## DATA FOR ANALYSIS
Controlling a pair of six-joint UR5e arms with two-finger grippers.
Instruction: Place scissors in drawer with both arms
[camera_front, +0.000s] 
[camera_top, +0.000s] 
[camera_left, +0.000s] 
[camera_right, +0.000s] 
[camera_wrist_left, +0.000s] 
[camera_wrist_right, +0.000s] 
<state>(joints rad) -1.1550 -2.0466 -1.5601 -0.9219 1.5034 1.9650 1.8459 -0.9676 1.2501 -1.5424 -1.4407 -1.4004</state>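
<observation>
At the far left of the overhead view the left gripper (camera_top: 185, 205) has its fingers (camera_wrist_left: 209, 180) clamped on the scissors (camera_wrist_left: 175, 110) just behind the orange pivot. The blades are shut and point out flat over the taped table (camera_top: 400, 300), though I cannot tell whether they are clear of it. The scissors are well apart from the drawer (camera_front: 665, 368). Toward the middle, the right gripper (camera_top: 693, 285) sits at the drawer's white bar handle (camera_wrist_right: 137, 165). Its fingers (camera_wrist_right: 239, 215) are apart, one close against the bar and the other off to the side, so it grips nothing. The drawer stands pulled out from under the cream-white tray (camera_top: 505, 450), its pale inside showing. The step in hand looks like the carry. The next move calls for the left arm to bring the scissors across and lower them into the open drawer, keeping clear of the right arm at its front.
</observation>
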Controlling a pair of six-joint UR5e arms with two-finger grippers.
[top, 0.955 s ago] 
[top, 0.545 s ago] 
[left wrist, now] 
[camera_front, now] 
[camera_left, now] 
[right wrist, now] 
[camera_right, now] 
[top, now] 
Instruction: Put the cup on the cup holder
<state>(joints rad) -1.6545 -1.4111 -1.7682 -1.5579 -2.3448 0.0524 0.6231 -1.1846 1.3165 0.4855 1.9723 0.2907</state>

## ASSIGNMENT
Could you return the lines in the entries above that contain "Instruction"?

## WORKED SOLUTION
Instruction: Place scissors in drawer with both arms
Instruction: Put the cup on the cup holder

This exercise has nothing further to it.